**What is being asked:** Using the listing below, retype exactly the lines starting at the one with "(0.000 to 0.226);" and ending at the one with "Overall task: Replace", and include both.

■ ■ ■

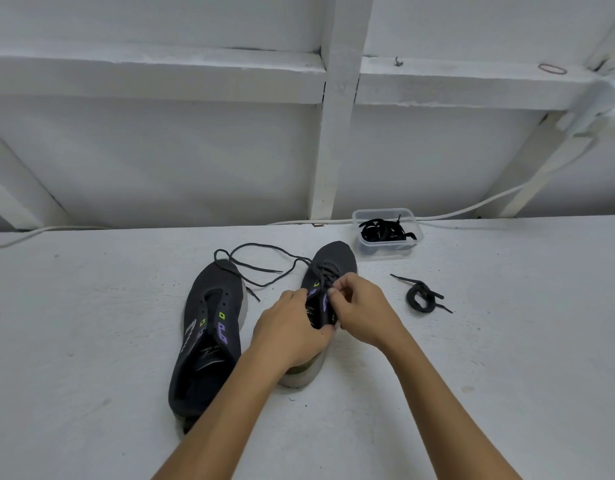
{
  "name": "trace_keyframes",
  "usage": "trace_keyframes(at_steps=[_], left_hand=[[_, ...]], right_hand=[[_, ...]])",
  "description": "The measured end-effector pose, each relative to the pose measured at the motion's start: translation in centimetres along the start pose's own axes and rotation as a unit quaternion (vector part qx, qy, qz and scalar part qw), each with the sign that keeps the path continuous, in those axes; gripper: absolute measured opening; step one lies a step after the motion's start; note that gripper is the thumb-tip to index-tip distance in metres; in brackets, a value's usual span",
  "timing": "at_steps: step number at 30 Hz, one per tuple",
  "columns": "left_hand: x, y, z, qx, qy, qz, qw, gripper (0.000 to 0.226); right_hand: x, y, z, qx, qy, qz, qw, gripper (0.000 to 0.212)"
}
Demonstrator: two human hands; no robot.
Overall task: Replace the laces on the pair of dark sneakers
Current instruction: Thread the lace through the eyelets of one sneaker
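Right sneaker [333, 261] between both hands' grip.

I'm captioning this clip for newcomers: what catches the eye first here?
Both hands meet at centre on the right sneaker: the left hand grips its collar, the right hand pinches its lace. The left sneaker lies beside it, unlaced, and a coiled lace rests right of them.

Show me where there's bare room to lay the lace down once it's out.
Bare table lies right of the right hand, below the coiled lace, and across the whole side left of the left sneaker. It is crowded between the sneakers, where the loose lace sprawls, and near the tub.
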State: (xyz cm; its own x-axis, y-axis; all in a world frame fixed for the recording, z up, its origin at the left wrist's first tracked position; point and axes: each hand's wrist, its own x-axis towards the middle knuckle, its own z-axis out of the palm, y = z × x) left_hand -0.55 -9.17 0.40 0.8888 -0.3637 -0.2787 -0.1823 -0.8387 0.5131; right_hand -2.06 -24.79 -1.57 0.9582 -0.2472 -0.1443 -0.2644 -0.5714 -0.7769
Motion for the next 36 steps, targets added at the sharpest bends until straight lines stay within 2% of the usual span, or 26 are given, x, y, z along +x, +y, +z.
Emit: trace_keyframes(at_steps=[2,4,7,10,15,17,19,21,23,25,27,28,29,33,34,36], left_hand=[[0.0,0.0,0.1,0.002,0.0,0.0,1.0,0.057],[-0.1,-0.1,0.1,0.003,0.004,0.001,1.0,0.055],[-0.3,-0.4,0.2,-0.005,0.019,0.007,1.0,0.055],[-0.3,-0.3,0.3,-0.014,0.022,0.01,1.0,0.054],[-0.2,-0.2,0.2,-0.013,0.015,0.007,1.0,0.054],[-0.2,-0.3,0.2,-0.015,0.014,0.008,1.0,0.053],[-0.1,-0.2,0.2,-0.016,0.013,0.008,1.0,0.052],[0.0,-0.2,0.1,-0.018,0.011,0.006,1.0,0.053],[0.0,-0.2,0.2,-0.022,0.011,0.005,1.0,0.053],[0.0,-0.2,0.3,-0.023,0.012,0.004,1.0,0.053],[-0.1,-0.3,0.4,-0.026,0.009,0.002,1.0,0.057],[-0.1,-0.3,0.4,-0.028,0.007,0.001,1.0,0.06],[-0.1,-0.3,0.5,-0.029,0.007,0.0,1.0,0.061],[-0.1,-0.2,0.3,-0.022,0.009,-0.001,1.0,0.054],[0.0,-0.2,0.3,-0.022,0.008,0.0,1.0,0.053],[0.0,-0.2,0.2,-0.024,0.009,0.0,1.0,0.052]], right_hand=[[0.4,-0.2,-0.4,0.003,0.039,-0.013,0.999,0.009],[0.4,-0.2,-0.3,0.061,0.054,0.011,0.997,0.01],[-0.5,-0.1,0.3,0.137,0.013,0.057,0.989,0.017],[-0.9,0.3,0.6,0.083,-0.01,0.023,0.996,0.019],[0.7,0.1,-1.4,0.042,0.107,-0.026,0.993,0.012],[0.6,0.1,-1.6,0.117,0.079,0.026,0.99,0.016],[-0.2,0.1,-0.8,0.169,0.001,0.085,0.982,0.025],[-0.8,0.4,0.3,0.15,-0.027,0.071,0.986,0.02],[-0.8,0.6,0.7,0.117,-0.004,0.022,0.993,0.011],[-0.2,0.6,0.4,0.095,0.062,-0.006,0.994,0.014],[0.4,0.3,-0.4,0.138,0.168,0.009,0.976,0.014],[0.6,0.2,-0.8,0.18,0.203,0.032,0.962,0.013],[0.8,0.2,-1.2,0.219,0.205,0.06,0.952,0.013],[-0.3,0.3,-0.3,0.225,-0.001,0.14,0.964,0.027],[-0.7,0.3,0.2,0.221,-0.025,0.132,0.966,0.023],[-1.0,0.5,0.8,0.205,-0.018,0.09,0.974,0.013]])
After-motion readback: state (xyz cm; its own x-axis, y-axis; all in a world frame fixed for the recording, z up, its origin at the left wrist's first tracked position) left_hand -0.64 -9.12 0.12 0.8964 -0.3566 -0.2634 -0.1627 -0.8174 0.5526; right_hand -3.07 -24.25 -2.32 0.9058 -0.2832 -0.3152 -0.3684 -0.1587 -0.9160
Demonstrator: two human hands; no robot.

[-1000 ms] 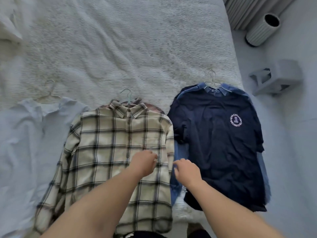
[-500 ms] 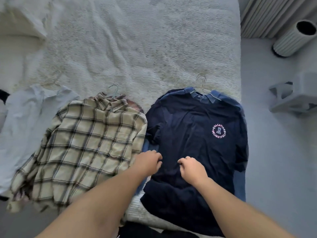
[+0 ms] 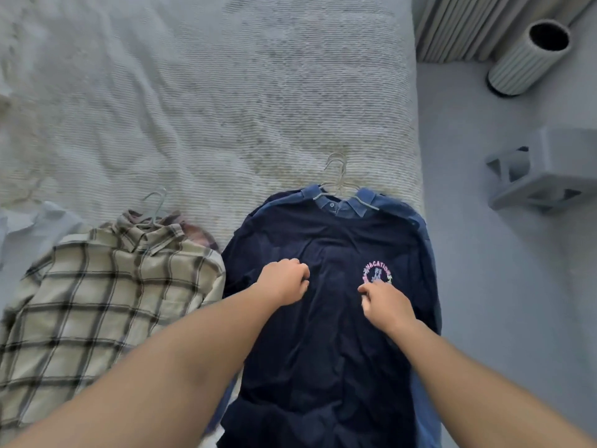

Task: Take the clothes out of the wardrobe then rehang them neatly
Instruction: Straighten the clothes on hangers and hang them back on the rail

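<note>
Navy tee [image 3: 323, 334] on bed [image 3: 210, 108]; left hand [image 3: 286, 281], right hand [image 3: 384, 303] both pinching its fabric.

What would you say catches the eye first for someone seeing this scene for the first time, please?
Most striking is the navy T-shirt with a round pink logo, lying on the bed near its right edge, on top of a blue collared shirt on a wire hanger. The left hand and right hand are both curled on its chest. To the left lies a cream plaid shirt.
</note>
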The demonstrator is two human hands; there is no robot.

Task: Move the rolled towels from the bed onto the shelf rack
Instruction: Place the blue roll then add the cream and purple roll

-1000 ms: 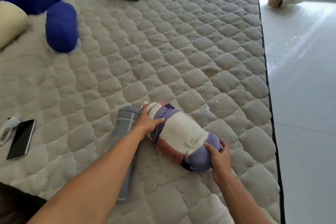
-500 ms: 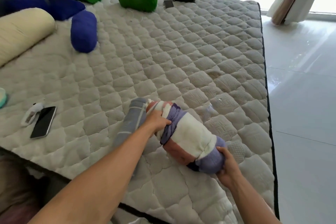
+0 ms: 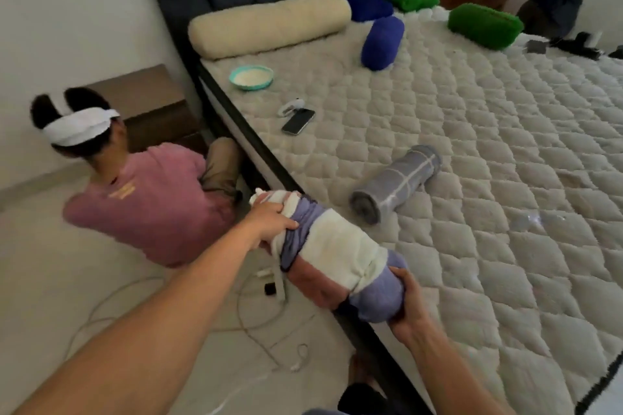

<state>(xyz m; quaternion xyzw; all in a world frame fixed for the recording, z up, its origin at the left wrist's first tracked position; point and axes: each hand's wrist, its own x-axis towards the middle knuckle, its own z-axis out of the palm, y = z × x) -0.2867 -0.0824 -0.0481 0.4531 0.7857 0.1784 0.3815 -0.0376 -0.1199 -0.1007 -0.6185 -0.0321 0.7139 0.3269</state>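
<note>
Above the near left edge of the bed (image 3: 472, 178), the striped rolled towel (image 3: 340, 256) is gripped at its far end by the left hand (image 3: 271, 222) and at its near end by the right hand (image 3: 409, 307). A grey rolled towel (image 3: 396, 187) is left lying on the mattress just beyond it, with a phone (image 3: 298, 121) farther off.
</note>
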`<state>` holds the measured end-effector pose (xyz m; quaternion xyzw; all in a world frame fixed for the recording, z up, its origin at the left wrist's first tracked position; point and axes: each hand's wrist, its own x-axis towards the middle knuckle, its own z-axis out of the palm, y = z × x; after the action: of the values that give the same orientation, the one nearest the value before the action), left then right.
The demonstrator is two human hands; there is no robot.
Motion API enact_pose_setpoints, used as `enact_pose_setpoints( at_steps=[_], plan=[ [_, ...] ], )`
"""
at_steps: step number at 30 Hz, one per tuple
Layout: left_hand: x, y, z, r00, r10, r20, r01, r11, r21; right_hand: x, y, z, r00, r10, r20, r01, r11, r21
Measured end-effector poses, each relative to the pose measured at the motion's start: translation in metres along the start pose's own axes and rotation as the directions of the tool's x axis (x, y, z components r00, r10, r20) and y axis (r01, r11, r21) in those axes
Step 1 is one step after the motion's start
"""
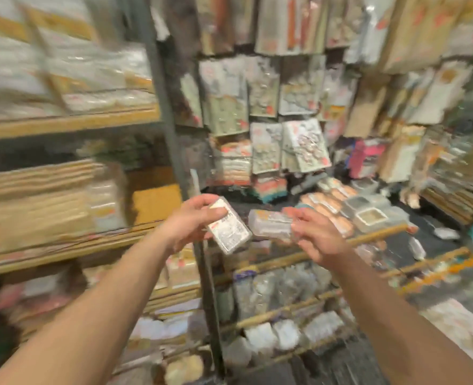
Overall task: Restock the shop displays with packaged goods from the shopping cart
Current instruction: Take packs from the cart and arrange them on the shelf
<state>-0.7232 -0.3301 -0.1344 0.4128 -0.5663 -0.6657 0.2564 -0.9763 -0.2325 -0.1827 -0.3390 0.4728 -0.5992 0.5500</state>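
Head view, blurred: left grip (192, 218) curls round a clear pack (229, 232), thumb on top. Right grip (317, 234) pinches another clear box (271, 225), apparently by its end. Beyond both, boxes lie on a dark shelf (396, 245).

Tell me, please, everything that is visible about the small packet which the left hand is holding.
The small packet is a flat, rectangular pack in clear glossy plastic, with rounded corners. Its contents look whitish-grey, and a small red mark sits near its left edge; blur hides any text. It is tilted, its long side running from upper left to lower right. The left hand holds it by the upper end, thumb on the front face. It is in the air before the shelves, close to the packet in the right hand, seemingly not touching it.
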Motion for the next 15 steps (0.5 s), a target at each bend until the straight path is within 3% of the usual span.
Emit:
enact_pose_setpoints(
  at_steps=[6, 15],
  plan=[
    [-0.071, 0.015, -0.076, 0.976, 0.015, -0.216, -0.021, 0.999, -0.025, 0.031, -0.001, 0.111, 0.930, -0.063, 0.363, 0.072, 0.997, -0.012],
    [-0.111, 0.007, -0.107, 0.934, -0.011, -0.356, 0.030, 0.998, 0.048, 0.060, 0.012, 0.170, 0.856, 0.124, 0.502, -0.081, 0.991, -0.106]
  ],
)
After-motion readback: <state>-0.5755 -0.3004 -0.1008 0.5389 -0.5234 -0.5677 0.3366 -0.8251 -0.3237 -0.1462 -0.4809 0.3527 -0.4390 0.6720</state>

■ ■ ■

**Result of the task:**
  "columns": "left_hand: x, y, z, qx, qy, qz, qw, gripper (0.000 to 0.226); right_hand: x, y, z, qx, qy, qz, qw, gripper (0.000 to 0.212)"
}
Demonstrator: two human hands; no robot.
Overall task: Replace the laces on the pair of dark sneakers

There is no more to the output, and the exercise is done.